Binary insertion sort is used for short sequences (fewer than MIN_MERGE elements). Binary search finds the insertion point in O(log n) comparisons, but the shift is still O(n). This is cache-friendly and fast for small n.

merge_lo

// CPython: Objects/listobject.c:1380 merge_lo
static Py_ssize_t
merge_lo(MergeState *ms, PyObject **pa, Py_ssize_t na,
PyObject **pb, Py_ssize_t nb)
{
/* Merge two adjacent runs. pa[0..na-1] and pb[0..nb-1].
na <= nb; pa is copied to a temporary array. */
PyObject **dest = pa;
PyObject **basea = ms->a;
memcpy(basea, pa, na * sizeof(PyObject *));
PyObject **pa_end = basea + na;
...
/* Gallop mode: if one side wins many consecutive comparisons,
skip ahead using binary search. */
}

merge_lo copies the smaller run into a temp buffer and merges back.

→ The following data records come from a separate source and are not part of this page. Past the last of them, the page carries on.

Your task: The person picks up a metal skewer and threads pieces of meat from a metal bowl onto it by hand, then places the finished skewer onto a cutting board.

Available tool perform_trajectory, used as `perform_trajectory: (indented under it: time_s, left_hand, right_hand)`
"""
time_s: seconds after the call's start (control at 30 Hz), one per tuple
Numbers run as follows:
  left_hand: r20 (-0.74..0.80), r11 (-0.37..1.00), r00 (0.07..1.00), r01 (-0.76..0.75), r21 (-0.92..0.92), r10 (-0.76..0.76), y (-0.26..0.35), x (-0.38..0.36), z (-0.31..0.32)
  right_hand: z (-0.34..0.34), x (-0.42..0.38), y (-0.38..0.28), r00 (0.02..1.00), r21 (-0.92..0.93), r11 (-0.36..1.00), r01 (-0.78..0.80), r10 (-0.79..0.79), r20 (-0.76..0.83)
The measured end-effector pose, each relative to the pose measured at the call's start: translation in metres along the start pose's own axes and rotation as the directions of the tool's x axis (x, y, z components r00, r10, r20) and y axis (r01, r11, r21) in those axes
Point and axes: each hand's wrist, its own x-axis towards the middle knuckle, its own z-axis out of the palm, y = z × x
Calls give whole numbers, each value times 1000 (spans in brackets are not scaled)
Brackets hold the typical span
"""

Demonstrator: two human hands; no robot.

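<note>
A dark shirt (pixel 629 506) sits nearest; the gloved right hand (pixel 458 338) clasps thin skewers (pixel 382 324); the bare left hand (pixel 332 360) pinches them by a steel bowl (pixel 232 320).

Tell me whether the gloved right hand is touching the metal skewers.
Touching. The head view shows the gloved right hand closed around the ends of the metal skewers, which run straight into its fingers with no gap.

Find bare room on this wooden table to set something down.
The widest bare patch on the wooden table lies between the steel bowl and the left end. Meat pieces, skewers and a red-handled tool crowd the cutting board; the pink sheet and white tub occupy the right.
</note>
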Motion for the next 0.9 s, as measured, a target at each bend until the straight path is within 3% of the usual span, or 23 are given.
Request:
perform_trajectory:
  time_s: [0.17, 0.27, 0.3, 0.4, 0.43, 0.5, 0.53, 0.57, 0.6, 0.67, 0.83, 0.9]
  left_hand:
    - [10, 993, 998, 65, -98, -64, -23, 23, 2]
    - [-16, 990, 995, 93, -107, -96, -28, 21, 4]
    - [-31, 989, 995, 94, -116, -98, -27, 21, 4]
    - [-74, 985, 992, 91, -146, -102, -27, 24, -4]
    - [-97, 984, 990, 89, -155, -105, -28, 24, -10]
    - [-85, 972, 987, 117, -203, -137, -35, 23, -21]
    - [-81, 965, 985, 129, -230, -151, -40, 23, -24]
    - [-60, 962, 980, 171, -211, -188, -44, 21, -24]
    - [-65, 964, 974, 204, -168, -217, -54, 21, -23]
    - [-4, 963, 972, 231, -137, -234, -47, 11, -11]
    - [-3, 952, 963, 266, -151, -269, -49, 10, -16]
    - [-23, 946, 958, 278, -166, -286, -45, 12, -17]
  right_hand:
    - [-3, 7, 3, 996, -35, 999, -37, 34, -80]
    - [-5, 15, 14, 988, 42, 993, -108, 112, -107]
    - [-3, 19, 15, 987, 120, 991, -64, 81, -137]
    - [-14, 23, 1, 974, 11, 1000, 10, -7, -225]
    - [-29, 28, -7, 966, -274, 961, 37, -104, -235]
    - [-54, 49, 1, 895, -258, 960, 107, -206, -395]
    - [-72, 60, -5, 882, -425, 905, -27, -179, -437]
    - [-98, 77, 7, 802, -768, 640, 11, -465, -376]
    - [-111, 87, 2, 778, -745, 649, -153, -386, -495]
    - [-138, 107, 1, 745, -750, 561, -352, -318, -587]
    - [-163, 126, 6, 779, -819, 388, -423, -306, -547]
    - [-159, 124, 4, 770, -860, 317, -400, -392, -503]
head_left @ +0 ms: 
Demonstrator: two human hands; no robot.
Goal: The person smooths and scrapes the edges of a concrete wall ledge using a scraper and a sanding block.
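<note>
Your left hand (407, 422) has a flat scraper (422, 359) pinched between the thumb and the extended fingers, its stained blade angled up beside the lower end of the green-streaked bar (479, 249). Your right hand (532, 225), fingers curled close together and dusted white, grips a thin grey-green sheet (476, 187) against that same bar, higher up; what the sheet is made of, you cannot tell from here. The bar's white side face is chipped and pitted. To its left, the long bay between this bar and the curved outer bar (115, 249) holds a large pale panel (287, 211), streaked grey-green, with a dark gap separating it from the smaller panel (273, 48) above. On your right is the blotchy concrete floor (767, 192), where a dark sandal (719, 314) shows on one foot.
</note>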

Galloping mode kicks in when one side wins MIN_GALLOP (7) consecutive comparisons: it uses binary search to find the crossover point, skipping many comparisons.

merge_collapse

// CPython: Objects/listobject.c:1620 merge_collapse
static int
merge_collapse(MergeState *ms)
{
/* Maintain invariant: for any three top runs A, B, C on the stack:
|A| > |B| + |C| and |B| > |C|
This keeps the stack depth O(log n) and ensures merges are nearly equal size. */
struct s_slice *p = ms->pending;
while (ms->n > 1) {
Py_ssize_t n = ms->n - 2;
if (n > 0 && p[n-1].len <= p[n].len + p[n+1].len) {
if (p[n-1].len < p[n+1].len) n--;
if (merge_at(ms, n) < 0) return -1;
} else if (p[n].len <= p[n+1].len) {
if (merge_at(ms, n) < 0) return -1;
} else break;
}
return 0;
}

The stack invariant ensures Timsort merges runs of similar size, achieving O(n log n) in the worst case. Natural sorted data (already ascending or descending runs) is handled in O(n).

gopy notes

list.sort is objects.ListSort in objects/list.go. The Timsort implementation reuses Go's sort.Slice for the final merge step while the run-detection and galloping logic is ported from CPython. MIN_MERGE is 32. The comparison function uses the Python __lt__ protocol via objects.RichCompareBool.